● **Data extracted from a collection**
——————————

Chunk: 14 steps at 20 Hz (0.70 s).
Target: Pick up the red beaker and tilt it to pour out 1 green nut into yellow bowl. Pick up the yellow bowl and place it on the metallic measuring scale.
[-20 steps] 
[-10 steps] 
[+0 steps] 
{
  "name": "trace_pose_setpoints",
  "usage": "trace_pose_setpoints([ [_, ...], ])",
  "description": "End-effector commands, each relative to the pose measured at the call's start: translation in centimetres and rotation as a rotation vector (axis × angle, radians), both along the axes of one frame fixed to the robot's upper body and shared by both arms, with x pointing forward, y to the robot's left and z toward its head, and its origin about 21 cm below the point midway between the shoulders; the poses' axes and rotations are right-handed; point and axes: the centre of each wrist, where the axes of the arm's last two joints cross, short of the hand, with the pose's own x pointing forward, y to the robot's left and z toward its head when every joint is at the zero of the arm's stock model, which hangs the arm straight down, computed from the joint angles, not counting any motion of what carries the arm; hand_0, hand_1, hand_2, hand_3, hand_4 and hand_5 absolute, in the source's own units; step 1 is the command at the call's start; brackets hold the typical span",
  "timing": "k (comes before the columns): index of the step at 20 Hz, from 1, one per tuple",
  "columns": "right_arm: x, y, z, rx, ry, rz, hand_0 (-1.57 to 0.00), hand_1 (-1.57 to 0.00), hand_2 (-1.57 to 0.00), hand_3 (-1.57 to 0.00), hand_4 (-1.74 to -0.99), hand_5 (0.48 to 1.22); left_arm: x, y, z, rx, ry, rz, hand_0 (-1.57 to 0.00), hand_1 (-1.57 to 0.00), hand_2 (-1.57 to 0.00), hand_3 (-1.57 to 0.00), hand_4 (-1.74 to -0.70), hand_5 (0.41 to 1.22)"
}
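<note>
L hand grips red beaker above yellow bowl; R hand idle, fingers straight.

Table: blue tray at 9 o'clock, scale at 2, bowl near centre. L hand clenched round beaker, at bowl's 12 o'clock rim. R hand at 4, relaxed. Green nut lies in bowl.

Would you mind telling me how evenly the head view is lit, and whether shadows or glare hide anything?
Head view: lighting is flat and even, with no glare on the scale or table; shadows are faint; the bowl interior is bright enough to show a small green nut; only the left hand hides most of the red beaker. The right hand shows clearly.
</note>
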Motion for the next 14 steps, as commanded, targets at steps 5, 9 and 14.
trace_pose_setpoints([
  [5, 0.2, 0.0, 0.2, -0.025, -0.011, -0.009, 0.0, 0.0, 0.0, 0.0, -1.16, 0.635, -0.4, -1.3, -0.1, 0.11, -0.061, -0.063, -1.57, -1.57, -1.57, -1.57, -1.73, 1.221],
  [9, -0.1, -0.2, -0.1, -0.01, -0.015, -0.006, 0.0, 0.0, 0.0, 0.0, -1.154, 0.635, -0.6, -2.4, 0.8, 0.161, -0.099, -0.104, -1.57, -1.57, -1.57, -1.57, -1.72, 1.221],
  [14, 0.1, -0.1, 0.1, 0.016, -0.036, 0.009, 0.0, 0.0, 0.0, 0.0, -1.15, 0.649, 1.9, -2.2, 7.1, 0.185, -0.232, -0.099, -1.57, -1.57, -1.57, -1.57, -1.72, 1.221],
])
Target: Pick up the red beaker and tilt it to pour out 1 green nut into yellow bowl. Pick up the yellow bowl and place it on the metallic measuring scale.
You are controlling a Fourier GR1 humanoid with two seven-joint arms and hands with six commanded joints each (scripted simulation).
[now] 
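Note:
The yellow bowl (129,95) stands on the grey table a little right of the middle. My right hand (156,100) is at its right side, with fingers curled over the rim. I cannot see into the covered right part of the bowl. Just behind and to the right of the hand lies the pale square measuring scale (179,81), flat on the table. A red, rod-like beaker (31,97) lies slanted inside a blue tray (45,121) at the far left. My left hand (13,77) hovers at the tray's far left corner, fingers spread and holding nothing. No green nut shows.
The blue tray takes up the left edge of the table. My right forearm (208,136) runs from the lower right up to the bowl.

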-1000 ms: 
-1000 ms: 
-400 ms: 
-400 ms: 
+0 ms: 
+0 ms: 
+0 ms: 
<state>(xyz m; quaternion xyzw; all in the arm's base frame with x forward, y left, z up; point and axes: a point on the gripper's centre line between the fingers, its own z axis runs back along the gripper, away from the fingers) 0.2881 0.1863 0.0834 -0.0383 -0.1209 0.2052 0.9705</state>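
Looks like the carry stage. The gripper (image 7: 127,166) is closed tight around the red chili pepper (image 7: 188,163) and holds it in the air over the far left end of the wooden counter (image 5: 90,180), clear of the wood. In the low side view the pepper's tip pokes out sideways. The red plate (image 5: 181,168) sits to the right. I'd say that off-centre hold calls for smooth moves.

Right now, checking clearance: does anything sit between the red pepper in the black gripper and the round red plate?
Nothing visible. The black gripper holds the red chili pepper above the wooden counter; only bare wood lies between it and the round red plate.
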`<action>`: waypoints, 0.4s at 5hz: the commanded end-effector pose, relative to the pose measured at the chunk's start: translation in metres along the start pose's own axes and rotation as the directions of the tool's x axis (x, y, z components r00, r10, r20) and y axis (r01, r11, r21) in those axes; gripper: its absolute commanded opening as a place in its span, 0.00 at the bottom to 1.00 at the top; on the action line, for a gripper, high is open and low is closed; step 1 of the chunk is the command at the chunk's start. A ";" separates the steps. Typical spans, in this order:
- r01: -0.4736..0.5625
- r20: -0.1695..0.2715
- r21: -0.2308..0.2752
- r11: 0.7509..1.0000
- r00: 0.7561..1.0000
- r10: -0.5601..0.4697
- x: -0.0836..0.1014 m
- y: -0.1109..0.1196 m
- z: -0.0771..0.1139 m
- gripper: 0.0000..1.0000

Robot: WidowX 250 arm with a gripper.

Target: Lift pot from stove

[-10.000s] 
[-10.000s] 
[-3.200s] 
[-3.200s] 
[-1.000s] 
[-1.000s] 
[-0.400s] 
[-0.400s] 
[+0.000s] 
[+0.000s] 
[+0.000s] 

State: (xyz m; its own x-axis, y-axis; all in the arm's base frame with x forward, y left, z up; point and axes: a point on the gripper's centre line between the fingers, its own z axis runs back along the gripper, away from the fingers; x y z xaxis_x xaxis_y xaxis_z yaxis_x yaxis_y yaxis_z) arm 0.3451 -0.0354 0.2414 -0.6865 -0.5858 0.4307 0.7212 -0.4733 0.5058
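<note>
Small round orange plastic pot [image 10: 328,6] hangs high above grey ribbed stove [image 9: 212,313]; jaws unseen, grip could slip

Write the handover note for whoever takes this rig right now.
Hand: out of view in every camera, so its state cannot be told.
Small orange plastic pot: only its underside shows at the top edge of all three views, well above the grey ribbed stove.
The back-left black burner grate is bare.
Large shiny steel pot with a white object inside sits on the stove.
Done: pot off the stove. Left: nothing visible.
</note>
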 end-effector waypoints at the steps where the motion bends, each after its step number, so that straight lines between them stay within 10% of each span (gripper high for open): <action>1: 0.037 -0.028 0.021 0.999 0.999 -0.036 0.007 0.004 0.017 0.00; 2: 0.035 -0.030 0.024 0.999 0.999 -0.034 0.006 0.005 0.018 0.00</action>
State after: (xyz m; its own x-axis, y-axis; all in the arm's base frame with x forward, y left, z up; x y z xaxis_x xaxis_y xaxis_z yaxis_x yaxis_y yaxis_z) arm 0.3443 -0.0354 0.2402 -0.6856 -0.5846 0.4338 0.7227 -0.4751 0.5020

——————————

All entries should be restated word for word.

● **Answer area**
Chunk: 14 steps at 20 Hz (0.70 s).
Target: Pick up the red beaker and tilt it to pour out 1 green nut into yellow bowl. Pick up the yellow bowl and place it on the metallic measuring scale.
[-20 steps] 
[-10 steps] 
[+0 steps] 
{
  "name": "trace_pose_setpoints",
  "usage": "trace_pose_setpoints([ [_, ...], ])",
  "description": "End-effector commands, each relative to the pose measured at the call's start: translation in centimetres and rotation as a rotation vector (axis × angle, radians), both along the axes of one frame fixed to the robot's upper body and shared by both arms, with x pointing forward, y to the robot's left and z toward its head, and its origin about 21 cm below the point midway between the shoulders; the poses' axes and rotations are right-handed; point and axes: the centre of each wrist, where the axes of the arm's last two joints cross, short of the hand, with the pose's own x pointing forward, y to the robot's left and z toward its head when every joint is at the zero of the arm's stock model, which hangs the arm straight down, computed from the joint angles, not counting any motion of what carries the arm; hand_0, hand_1, hand_2, hand_3, hand_4 and hand_5 absolute, in the source's own units; step 1 is the command at the call's start; brackets hold the typical span",
  "timing": "k (comes before the columns): index of the step at 20 Hz, from 1, one per tuple",
  "columns": "right_arm: x, y, z, rx, ry, rz, hand_0 (-1.57 to 0.00), hand_1 (-1.57 to 0.00), hand_2 (-1.57 to 0.00), hand_3 (-1.57 to 0.00), hand_4 (-1.74 to -0.99), hand_5 (0.48 to 1.22); left_arm: x, y, z, rx, ry, rz, hand_0 (-1.57 to 0.00), hand_1 (-1.57 to 0.00), hand_2 (-1.57 to 0.00), hand_3 (-1.57 to 0.00), hand_4 (-1.74 to -0.70), hand_5 (0.41 to 1.22)"
}
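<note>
L hand grips red beaker above yellow bowl; R hand idle, fingers straight.

Table: blue tray at 9 o'clock, scale at 2, bowl near centre. L hand clenched round beaker, at bowl's 12 o'clock rim. R hand at 4, relaxed. Green nut lies in bowl.

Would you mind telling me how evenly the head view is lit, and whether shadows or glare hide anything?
Head view: lighting is flat and even, with no glare on the scale or table; shadows are faint; the bowl interior is bright enough to show a small green nut; only the left hand hides most of the red beaker. The right hand shows clearly.
</note>
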Motion for the next 14 steps, as commanded, targets at steps 5, 9 and 14.
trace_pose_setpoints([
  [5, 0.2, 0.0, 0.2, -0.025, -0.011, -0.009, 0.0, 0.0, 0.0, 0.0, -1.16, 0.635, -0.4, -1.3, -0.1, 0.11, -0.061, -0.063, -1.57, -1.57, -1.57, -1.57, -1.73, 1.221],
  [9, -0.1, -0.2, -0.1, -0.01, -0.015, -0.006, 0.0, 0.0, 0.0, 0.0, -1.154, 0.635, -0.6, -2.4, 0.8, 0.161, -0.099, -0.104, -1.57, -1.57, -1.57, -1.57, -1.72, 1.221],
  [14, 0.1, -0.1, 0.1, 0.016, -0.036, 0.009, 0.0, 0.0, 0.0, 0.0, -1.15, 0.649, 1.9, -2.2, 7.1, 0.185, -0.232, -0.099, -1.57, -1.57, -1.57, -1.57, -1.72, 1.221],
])
Target: Pick up the red beaker and tilt it to pour out 1 green nut into yellow bowl. Pick up the yellow bowl and place it on the metallic measuring scale.
You are controlling a Fourier GR1 humanoid with two seven-joint arms and hands with six commanded joints each (scripted simulation).
[now] 
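Note:
The yellow bowl (129,95) stands on the grey table a little right of the middle. My right hand (156,100) is at its right side, with fingers curled over the rim. I cannot see into the covered right part of the bowl. Just behind and to the right of the hand lies the pale square measuring scale (179,81), flat on the table. A red, rod-like beaker (31,97) lies slanted inside a blue tray (45,121) at the far left. My left hand (13,77) hovers at the tray's far left corner, fingers spread and holding nothing. No green nut shows.
The blue tray takes up the left edge of the table. My right forearm (208,136) runs from the lower right up to the bowl.
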
-1000 ms: 
-1000 ms: 
-400 ms: 
-400 ms: 
+0 ms: 
+0 ms: 
+0 ms: 
<state>(xyz m; quaternion xyzw; all in the arm's base frame with x forward, y left, z up; point and axes: a point on the gripper's centre line between the fingers, its own z axis runs back along the gripper, away from the fingers) 0.2881 0.1863 0.0834 -0.0383 -0.1209 0.2052 0.9705</state>
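Looks like the carry stage. The gripper (image 7: 127,166) is closed tight around the red chili pepper (image 7: 188,163) and holds it in the air over the far left end of the wooden counter (image 5: 90,180), clear of the wood. In the low side view the pepper's tip pokes out sideways. The red plate (image 5: 181,168) sits to the right. I'd say that off-centre hold calls for smooth moves.

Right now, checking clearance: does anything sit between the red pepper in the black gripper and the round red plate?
Nothing visible. The black gripper holds the red chili pepper above the wooden counter; only bare wood lies between it and the round red plate.
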`<action>`: waypoints, 0.4s at 5hz: the commanded end-effector pose, relative to the pose measured at the chunk's start: translation in metres along the start pose's own axes and rotation as the directions of the tool's x axis (x, y, z components r00, r10, r20) and y axis (r01, r11, r21) in those axes; gripper: its absolute commanded opening as a place in its span, 0.00 at the bottom to 1.00 at the top; on the action line, for a gripper, high is open and low is closed; step 1 of the chunk is the command at the chunk's start. A ";" separates the steps. Typical spans, in this order:
- r01: -0.4736..0.5625
- r20: -0.1695..0.2715
- r21: -0.2308..0.2752
- r11: 0.7509..1.0000
- r00: 0.7561..1.0000
- r10: -0.5601..0.4697
- x: -0.0836..0.1014 m
- y: -0.1109..0.1196 m
- z: -0.0771..0.1139 m
- gripper: 0.0000..1.0000

Robot: WidowX 250 arm with a gripper.

Target: Lift pot from stove

[-10.000s] 
[-10.000s] 
[-3.200s] 
[-3.200s] 
[-1.000s] 
[-1.000s] 
[-0.400s] 
[-0.400s] 
[+0.000s] 
[+0.000s] 
[+0.000s] 

State: (xyz m; its own x-axis, y-axis; all in the arm's base frame with x forward, y left, z up; point and axes: a point on the gripper's centre line between the fingers, its own z axis runs back along the gripper, away from the fingers; x y z xaxis_x xaxis_y xaxis_z yaxis_x yaxis_y yaxis_z) arm 0.3451 -0.0354 0.2414 -0.6865 -0.5858 0.4307 0.7212 -0.4733 0.5058
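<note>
Small round orange plastic pot [image 10: 328,6] hangs high above grey ribbed stove [image 9: 212,313]; jaws unseen, grip could slip

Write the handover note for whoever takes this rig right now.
Hand: out of view in every camera, so its state cannot be told.
Small orange plastic pot: only its underside shows at the top edge of all three views, well above the grey ribbed stove.
The back-left black burner grate is bare.
Large shiny steel pot with a white object inside sits on the stove.
Done: pot off the stove. Left: nothing visible.
</note>
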 end-effector waypoints at the steps where the motion bends, each after its step number, so that straight lines between them stay within 10% of each span (gripper high for open): <action>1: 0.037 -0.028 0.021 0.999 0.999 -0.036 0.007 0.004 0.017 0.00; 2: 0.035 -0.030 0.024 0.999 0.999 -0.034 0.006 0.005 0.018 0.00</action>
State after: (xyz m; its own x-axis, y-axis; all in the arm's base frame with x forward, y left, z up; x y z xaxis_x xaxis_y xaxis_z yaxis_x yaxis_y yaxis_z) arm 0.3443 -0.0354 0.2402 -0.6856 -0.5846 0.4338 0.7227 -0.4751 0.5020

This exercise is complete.